当我谷歌这个问题时,我发现这个问题只有一个解决方案
在配置条目中添加以下条目以解决问题dfs.nameservices = nameservice1 dfs.ha.namenodes.nameservice1 = namenode1,namenode2 dfs.namenode.rpc-address.nameservice1.namenode1 = ip-10-118-137-215.ec2 .internal:8020 dfs.namenode.rpc-address.nameservice1.namenode2 = ip-10-12-122-210.ec2.internal:8020 dfs.client.failover.proxy.provider.nameservice1 = org.apache.hadoop.hdfs .server.namenode.ha.ConfiguredFailoverProxyProvider
我的印象是Cloudera Manager负责管理它。 我检查了客户端的配置和配置(/var/run/cloudera-scm-agent/process/1998-deploy-client-config/hadoop-conf/hdfs-site.xml)。
还有一些配置文件的更多细节:
[11:22:37 root@datasci01.dev:~]# ls -l /etc/hadoop/conf.cloudera.* /etc/hadoop/conf.cloudera.hdfs: total 16 -rw-r--r-- 1 root root 943 Jul 31 09:33 core-site.xml -rw-r--r-- 1 root root 2546 Jul 31 09:33 hadoop-env.sh -rw-r--r-- 1 root root 1577 Jul 31 09:33 hdfs-site.xml -rw-r--r-- 1 root root 314 Jul 31 09:33 log4j.properties /etc/hadoop/conf.cloudera.hdfs1: total 20 -rwxr-xr-x 1 root root 233 Sep 5 2013 container-executor.cfg -rw-r--r-- 1 root root 1890 May 21 15:48 core-site.xml -rw-r--r-- 1 root root 2546 May 21 15:48 hadoop-env.sh -rw-r--r-- 1 root root 1577 May 21 15:48 hdfs-site.xml -rw-r--r-- 1 root root 314 May 21 15:48 log4j.properties /etc/hadoop/conf.cloudera.mapreduce: total 20 -rw-r--r-- 1 root root 1032 Jul 31 09:33 core-site.xml -rw-r--r-- 1 root root 2775 Jul 31 09:33 hadoop-env.sh -rw-r--r-- 1 root root 1450 Jul 31 09:33 hdfs-site.xml -rw-r--r-- 1 root root 314 Jul 31 09:33 log4j.properties -rw-r--r-- 1 root root 2446 Jul 31 09:33 mapred-site.xml /etc/hadoop/conf.cloudera.mapreduce1: total 24 -rwxr-xr-x 1 root root 233 Sep 5 2013 container-executor.cfg -rw-r--r-- 1 root root 1979 May 16 12:20 core-site.xml -rw-r--r-- 1 root root 2775 May 16 12:20 hadoop-env.sh -rw-r--r-- 1 root root 1450 May 16 12:20 hdfs-site.xml -rw-r--r-- 1 root root 314 May 16 12:20 log4j.properties -rw-r--r-- 1 root root 2446 May 16 12:20 mapred-site.xml [11:23:12 root@datasci01.dev:~]#
我怀疑它在/etc/hadoop/conf.cloudera.hdfs1&/etc/hadoop/conf.cloudera.mapreduce1中的旧配置问题,但不确定。

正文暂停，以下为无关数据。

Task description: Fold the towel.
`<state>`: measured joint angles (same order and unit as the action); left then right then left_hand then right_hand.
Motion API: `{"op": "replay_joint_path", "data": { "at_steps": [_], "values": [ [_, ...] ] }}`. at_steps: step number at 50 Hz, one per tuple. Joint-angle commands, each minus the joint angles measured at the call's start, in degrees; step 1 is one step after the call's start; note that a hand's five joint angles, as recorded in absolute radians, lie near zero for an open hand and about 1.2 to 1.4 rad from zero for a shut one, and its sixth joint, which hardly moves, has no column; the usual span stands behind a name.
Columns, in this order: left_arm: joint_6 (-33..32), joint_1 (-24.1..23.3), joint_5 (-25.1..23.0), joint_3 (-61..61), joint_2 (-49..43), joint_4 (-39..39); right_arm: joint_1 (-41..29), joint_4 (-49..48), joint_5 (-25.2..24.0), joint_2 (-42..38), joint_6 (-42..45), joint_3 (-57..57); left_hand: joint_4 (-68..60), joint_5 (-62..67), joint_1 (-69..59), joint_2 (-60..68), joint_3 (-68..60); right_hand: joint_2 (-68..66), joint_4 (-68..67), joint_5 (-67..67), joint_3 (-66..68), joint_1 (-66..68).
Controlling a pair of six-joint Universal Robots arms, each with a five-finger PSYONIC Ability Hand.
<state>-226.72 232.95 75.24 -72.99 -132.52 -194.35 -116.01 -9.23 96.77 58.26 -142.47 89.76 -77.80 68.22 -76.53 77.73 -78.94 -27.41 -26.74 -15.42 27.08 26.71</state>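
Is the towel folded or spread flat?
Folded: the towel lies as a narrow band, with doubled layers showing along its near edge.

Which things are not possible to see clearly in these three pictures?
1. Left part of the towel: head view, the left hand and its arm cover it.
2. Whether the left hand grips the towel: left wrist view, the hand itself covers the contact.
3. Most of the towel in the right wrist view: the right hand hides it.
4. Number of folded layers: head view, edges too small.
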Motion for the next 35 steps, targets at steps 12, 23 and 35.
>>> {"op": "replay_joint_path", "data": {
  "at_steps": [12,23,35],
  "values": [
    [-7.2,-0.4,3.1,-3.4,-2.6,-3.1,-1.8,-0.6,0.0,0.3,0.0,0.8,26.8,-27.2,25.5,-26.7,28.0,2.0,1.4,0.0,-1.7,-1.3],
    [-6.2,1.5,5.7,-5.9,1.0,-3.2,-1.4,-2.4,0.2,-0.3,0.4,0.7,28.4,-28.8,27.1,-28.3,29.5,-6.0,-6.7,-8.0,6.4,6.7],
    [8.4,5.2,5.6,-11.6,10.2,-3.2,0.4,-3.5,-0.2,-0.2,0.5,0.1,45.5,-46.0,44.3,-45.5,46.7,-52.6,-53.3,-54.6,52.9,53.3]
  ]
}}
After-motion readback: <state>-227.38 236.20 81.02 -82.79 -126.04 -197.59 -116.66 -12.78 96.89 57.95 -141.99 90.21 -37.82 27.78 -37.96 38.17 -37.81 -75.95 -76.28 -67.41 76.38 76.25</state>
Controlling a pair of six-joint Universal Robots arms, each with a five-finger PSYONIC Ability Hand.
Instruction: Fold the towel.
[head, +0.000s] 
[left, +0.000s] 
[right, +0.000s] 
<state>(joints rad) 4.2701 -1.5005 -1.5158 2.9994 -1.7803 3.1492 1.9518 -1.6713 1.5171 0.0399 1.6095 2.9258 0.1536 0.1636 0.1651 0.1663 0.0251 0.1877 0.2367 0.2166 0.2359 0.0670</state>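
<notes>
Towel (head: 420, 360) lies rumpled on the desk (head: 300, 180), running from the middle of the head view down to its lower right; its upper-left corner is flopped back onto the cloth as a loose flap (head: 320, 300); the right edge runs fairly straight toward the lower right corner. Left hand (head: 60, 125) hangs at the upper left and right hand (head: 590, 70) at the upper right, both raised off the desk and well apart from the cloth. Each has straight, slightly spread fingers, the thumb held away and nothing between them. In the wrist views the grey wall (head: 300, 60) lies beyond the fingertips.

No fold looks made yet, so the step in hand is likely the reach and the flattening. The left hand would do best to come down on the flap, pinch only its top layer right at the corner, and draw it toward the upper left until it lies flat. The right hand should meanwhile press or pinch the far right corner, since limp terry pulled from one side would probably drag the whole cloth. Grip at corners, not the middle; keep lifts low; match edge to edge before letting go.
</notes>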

看起来像/ etc / hadoop / conf / *永远不会更新
# ls -l /etc/hadoop/conf/ total 24 -rwxr-xr-x 1 root root 233 Sep 5 2013 container-executor.cfg -rw-r--r-- 1 root root 1979 May 16 12:20 core-site.xml -rw-r--r-- 1 root root 2775 May 16 12:20 hadoop-env.sh -rw-r--r-- 1 root root 1450 May 16 12:20 hdfs-site.xml -rw-r--r-- 1 root root 314 May 16 12:20 log4j.properties -rw-r--r-- 1 root root 2446 May 16 12:20 mapred-site.xml
任何人有关于这个问题的想法?
谢谢
We enable Namenode High Availability through Cloudera Manager, using
Cloudera Manager >> HDFS >> Action > Enable High Availability >> Selected Stand By Namenode & Journal Nodes Then nameservice1
Once the whole process completed then Deployed Client Configuration.
Tested from Client Machine by listing HDFS directories (hadoop fs -ls /) then manually failover to standby namenode & again listing HDFS directories (hadoop fs -ls /). This test worked perfectly.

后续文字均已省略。